## Exercise
For the entries that follow, count the lines containing the string "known" and write only the number.

◆ ◆ ◆ ◆

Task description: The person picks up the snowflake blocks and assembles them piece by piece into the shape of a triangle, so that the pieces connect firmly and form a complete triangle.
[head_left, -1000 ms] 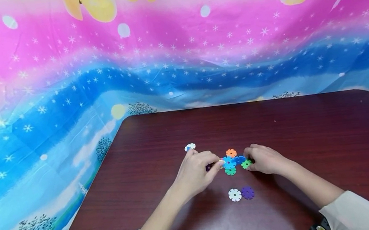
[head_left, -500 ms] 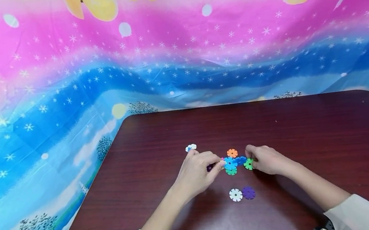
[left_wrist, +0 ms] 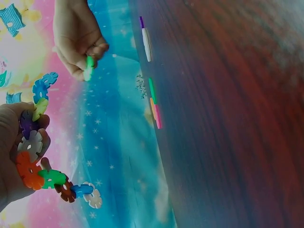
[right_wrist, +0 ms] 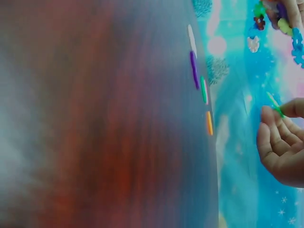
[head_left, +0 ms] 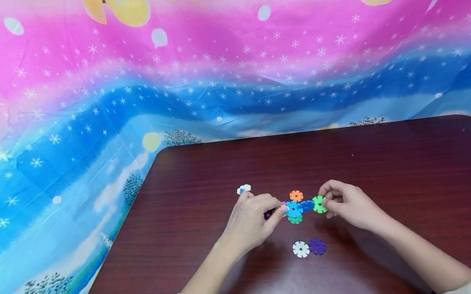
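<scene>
My left hand [head_left: 251, 219] grips a chain of slotted plastic discs fitted into one another, held above the table. In the left wrist view the chain runs from blue discs [left_wrist: 42, 89] through a yellow disc [left_wrist: 40, 109], a purple, a white, an orange disc [left_wrist: 29, 171], a green and a brown one to a white disc [left_wrist: 95, 197] at the far end. Fingers cover part of it. Between thumb and fingertips, my right hand [head_left: 352, 203] pinches a loose bright green disc [head_left: 319, 204]. Both wrist views show it apart from the chain's blue end.
On the dark wooden table [head_left: 203, 171] lie an orange disc [head_left: 296, 195] and a darker green disc [head_left: 296, 220], plus a pink one mostly hidden in the head view. A white disc [head_left: 301, 249] and a purple disc [head_left: 317, 246] lie closer to me. A patterned cloth [head_left: 226, 78] hangs behind.
My right hand has shifted slightly right and turned, and more of the bright green disc shows between its fingertips. My left hand with the chain has stayed nearly still.
</scene>
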A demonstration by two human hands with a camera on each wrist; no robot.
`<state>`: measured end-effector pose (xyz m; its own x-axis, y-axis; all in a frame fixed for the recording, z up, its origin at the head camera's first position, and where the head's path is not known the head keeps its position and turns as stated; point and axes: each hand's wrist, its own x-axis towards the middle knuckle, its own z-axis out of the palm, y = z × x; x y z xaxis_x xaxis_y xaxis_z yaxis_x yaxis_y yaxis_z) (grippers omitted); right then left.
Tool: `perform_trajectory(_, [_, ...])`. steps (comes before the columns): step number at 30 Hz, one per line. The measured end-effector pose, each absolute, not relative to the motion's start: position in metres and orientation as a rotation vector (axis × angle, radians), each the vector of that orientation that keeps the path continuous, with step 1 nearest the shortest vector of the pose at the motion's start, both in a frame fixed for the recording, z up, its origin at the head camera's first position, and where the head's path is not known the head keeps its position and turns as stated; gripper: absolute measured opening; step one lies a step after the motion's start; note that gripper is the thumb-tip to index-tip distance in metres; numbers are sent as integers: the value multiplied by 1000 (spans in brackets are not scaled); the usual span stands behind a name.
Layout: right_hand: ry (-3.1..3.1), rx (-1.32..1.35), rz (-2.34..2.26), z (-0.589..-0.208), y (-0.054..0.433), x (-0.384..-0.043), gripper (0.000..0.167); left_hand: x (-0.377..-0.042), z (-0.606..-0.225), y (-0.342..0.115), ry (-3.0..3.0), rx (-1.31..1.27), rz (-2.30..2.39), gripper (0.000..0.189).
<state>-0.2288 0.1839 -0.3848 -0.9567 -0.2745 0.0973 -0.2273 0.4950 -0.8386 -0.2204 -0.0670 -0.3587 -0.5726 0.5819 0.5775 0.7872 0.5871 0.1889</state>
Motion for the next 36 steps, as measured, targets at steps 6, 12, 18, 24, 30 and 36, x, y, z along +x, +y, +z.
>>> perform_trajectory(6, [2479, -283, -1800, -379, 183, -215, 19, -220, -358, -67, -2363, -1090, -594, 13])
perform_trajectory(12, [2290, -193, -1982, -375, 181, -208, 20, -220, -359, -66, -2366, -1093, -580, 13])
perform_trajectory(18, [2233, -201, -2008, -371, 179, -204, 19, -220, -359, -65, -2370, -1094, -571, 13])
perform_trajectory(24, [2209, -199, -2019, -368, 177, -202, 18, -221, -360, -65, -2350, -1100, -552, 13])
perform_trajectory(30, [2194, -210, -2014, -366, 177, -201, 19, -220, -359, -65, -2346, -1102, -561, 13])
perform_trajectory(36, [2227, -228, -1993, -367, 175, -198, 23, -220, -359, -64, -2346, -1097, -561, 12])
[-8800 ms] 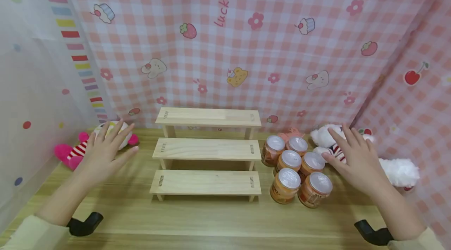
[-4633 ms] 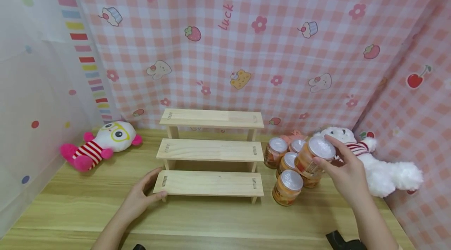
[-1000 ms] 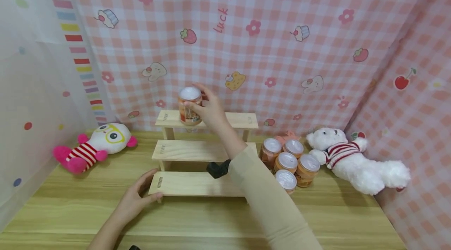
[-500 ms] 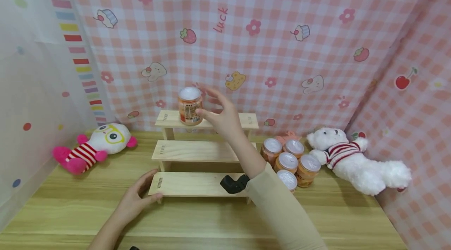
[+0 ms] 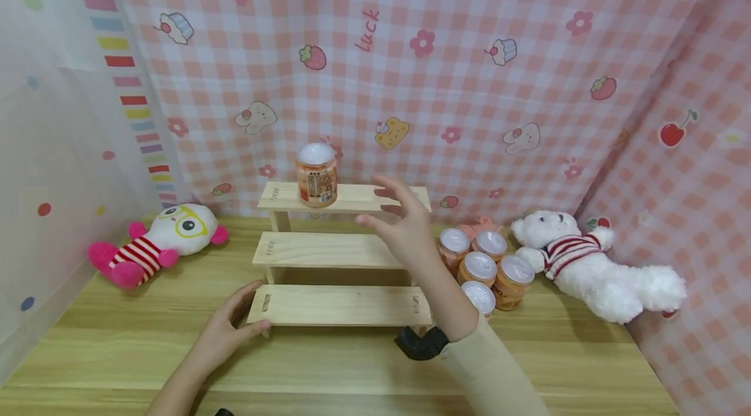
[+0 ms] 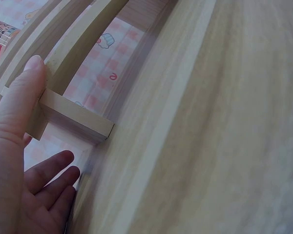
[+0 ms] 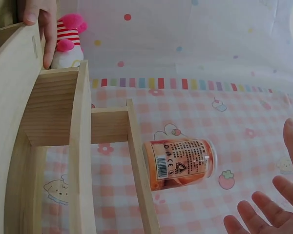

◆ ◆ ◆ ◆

## Your solution
2